The $20 I spent to attend the meetup actually just reignited some dormant engineering synapses in my head. No engineer would do what I was just about to. Engineers solve problems that need solving. (As opposed to scientists who solve problems just because they exist. Nothing wrong with that, Einstein was of that cloth. But you cannot build a product, especially one you want to sell, going down that path). So I got Eric Reis’ (The Lean Startup) and Ash Maurya’s (Running Lean) books and read them. I also got Steve Blank (Four Steps to the Epiphany) and Alexander Osterwalder’s (Business Model Generator) books, though have not read them fully yet. It saved me time, money, energy and a lot of heartburn.

So, to prove (or disprove) my problem, I built a mock-up of my future app. I used OmniGraffle, a cool tool I had on my Mac. I downloaded some free iOS stencils from omnitopia.com and was good to go. It took me less than two hours to build a navigable PDF file with links, etc. And I started showing it to people. Ash’s book does an exceptional job on how to find your target audience, people to interview, how to lock them down for interviews and how to test you idea. I probably blurred the ‘problem verification’ and ‘solution verification’ steps as Ash describes, but it served my purpose. I had not a single person resonating with my idea. It was not that the problem was not there. Everyone agreed with me that it was a problem. The problem just did not create enough pain for them to make the effort to take a concerted move towards a solution other than the status-quo. In other words, unless I could come up with a more frictionless solution, I had no market. My startup was done before it even started.

Before you shed any tears for me, you have to understand that this is actually a victory. It is proof that the Lean Startup lives up to its promise. I minimized my waste and succeeded in getting Validated Learning about my problem, my market and my solution for the effort of a two hour mock-up building effort and a dozen or so interviews. I determined the need to pivot in less than a week. Trust me, throwing away a mockup is much easier than throwing away code!!

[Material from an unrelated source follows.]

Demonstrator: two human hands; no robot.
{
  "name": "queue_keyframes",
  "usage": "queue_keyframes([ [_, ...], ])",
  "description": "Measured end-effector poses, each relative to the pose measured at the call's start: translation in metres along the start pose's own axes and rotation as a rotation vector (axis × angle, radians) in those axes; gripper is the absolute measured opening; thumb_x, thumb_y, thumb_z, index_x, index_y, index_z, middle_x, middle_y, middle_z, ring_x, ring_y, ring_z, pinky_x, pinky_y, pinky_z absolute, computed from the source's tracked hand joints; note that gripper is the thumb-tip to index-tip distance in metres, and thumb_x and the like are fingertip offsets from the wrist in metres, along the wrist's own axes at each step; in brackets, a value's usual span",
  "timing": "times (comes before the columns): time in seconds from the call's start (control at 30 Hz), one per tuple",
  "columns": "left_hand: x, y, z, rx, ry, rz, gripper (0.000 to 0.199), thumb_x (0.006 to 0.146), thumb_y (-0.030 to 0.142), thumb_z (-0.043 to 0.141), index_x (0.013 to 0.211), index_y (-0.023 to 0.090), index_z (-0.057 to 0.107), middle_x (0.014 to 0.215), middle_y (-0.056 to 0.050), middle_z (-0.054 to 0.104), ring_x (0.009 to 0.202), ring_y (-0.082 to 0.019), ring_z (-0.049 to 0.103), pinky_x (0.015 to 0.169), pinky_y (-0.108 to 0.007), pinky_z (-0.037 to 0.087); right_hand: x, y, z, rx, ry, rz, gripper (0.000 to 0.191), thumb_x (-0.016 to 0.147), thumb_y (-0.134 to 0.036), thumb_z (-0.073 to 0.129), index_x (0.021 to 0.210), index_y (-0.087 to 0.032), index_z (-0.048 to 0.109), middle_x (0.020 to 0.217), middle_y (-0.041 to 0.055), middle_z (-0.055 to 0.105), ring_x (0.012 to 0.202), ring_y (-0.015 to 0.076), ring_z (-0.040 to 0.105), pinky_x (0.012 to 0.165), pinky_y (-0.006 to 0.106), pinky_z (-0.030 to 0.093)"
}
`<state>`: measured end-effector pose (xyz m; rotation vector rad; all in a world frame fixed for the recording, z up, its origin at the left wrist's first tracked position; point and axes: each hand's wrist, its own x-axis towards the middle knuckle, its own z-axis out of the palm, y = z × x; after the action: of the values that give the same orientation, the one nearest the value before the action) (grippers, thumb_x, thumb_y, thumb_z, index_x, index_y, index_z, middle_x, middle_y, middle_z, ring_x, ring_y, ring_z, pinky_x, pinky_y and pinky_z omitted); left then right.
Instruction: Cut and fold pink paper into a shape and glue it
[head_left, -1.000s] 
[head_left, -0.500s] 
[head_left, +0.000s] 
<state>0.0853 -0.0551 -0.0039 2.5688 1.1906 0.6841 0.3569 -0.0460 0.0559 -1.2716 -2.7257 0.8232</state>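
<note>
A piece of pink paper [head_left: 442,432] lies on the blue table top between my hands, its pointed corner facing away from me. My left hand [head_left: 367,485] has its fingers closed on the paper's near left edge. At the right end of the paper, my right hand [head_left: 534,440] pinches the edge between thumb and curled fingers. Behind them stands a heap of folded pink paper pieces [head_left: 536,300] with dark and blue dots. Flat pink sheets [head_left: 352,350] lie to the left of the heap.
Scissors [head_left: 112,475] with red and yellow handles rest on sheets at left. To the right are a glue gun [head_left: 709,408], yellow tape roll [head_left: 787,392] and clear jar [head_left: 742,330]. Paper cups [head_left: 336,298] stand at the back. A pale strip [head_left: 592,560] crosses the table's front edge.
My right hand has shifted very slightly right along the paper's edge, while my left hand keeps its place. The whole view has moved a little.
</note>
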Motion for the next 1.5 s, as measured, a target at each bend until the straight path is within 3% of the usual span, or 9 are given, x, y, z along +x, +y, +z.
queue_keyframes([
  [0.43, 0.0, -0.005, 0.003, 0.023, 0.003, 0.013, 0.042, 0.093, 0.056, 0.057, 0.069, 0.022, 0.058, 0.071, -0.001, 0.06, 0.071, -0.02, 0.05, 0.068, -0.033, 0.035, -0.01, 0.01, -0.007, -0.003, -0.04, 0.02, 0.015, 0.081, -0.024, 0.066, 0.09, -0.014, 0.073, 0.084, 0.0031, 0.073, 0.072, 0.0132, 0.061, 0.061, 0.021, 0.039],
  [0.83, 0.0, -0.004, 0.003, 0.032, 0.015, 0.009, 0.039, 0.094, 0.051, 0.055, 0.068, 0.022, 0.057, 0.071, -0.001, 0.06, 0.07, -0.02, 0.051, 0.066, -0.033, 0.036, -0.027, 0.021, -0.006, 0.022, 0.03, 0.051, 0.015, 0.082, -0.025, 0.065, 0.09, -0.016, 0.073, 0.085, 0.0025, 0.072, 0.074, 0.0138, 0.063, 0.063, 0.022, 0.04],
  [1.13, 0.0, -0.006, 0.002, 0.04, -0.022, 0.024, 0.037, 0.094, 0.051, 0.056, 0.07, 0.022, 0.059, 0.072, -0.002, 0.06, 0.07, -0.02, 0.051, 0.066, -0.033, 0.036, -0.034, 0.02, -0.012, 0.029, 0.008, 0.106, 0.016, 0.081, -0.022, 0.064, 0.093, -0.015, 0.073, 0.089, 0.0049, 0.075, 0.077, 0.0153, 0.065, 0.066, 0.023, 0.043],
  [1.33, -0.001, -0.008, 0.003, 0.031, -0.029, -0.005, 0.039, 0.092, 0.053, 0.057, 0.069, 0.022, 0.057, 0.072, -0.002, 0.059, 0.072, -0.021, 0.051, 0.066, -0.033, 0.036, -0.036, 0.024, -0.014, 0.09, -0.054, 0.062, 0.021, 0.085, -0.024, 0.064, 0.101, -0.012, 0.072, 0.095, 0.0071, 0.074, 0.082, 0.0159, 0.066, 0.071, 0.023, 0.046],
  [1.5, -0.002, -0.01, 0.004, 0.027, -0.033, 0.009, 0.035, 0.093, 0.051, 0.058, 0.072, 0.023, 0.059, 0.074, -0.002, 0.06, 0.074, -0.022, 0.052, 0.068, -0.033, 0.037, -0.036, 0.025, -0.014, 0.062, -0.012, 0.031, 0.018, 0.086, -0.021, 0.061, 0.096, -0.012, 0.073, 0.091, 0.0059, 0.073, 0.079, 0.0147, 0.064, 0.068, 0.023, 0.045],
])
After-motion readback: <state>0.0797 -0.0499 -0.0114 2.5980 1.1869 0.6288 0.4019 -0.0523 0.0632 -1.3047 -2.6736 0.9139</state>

I have since continued my search for a problem to solve and am testing another problem as we speak. This time I am not even building the mock-up. I now know how to validate the problem before I even build the mock-up. More on how I found the new problem, and actually the new market segment, in future posts.

Share your pivoting or other ‘Lean Startup’ experiences by leaving a comment below.

2 Responses to “My first Pivot: validating a non-problem”

  1. francis 9 February 2012 at 12:23 am Permalink

    Well done and said. Sometimes (maybe a lot) get locked within our heads with so much passion for an idea that it won’t allow us to see (validate), share or accept pitfalls that we know might exist (not able to think outside the box). An idea, good or bad, is a creation, so we tend to care for its destruction. Thanks for sharing. Cheers, Francis @codex73

    • sanjeev 9 February 2012 at 12:24 am Permalink

      Thank you Francis.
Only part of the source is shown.